Give back exactly the lines from the start of the listing to the line containing "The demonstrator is", inclusive, and nothing beyond them.

* [INFORMATION SHOWN]
·····

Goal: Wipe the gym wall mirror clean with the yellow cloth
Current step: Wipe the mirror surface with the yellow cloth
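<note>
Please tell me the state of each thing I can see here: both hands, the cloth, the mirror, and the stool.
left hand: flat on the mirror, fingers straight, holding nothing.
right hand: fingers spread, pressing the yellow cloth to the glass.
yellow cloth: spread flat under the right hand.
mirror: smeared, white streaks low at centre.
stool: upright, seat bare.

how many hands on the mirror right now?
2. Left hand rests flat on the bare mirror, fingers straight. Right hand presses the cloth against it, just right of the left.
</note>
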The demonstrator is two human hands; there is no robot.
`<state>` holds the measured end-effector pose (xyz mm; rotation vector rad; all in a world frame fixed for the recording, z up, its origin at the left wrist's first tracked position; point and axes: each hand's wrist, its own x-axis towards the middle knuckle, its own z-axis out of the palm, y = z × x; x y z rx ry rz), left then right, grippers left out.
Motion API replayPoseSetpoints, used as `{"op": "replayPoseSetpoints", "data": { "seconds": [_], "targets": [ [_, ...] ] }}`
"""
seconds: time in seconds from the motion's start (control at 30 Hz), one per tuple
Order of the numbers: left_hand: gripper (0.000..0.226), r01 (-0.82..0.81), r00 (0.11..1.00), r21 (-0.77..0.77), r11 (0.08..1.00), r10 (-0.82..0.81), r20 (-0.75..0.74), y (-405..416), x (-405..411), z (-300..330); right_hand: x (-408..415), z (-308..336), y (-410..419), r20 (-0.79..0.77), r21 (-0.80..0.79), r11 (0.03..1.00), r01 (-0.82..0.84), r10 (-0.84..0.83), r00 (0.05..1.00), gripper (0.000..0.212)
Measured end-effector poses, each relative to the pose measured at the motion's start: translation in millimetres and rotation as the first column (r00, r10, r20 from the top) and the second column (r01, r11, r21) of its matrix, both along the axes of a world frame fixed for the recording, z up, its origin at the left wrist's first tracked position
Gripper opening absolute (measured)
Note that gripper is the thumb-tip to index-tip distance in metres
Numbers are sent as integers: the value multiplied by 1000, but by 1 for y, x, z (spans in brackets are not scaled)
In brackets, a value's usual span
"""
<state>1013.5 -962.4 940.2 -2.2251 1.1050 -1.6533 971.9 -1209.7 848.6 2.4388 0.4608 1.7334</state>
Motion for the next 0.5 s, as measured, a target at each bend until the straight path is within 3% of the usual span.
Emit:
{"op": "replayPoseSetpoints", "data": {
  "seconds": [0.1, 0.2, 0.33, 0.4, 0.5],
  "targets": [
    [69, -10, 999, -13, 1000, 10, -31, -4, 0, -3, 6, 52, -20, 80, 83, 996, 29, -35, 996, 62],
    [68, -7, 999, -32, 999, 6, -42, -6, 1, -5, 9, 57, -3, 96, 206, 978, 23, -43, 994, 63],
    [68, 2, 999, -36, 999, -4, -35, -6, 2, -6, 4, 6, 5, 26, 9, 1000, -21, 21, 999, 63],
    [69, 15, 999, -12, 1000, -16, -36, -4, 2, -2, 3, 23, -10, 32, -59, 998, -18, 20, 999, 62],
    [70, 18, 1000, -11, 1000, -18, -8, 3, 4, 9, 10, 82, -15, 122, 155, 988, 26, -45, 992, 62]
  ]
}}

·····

* [RESULT OF THE EXERCISE]
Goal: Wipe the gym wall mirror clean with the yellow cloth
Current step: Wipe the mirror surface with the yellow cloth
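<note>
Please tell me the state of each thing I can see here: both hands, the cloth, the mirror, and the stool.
left hand: flat on the mirror, fingers straight, holding nothing.
right hand: fingers spread, pressing the yellow cloth to the glass.
yellow cloth: spread flat under the right hand.
mirror: smeared, white streaks low at centre.
stool: upright, seat bare.

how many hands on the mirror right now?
2. Left hand rests flat on the bare mirror, fingers straight. Right hand presses the cloth against it, just right of the left.
</note>
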The demonstrator is two human hands; there is no robot.

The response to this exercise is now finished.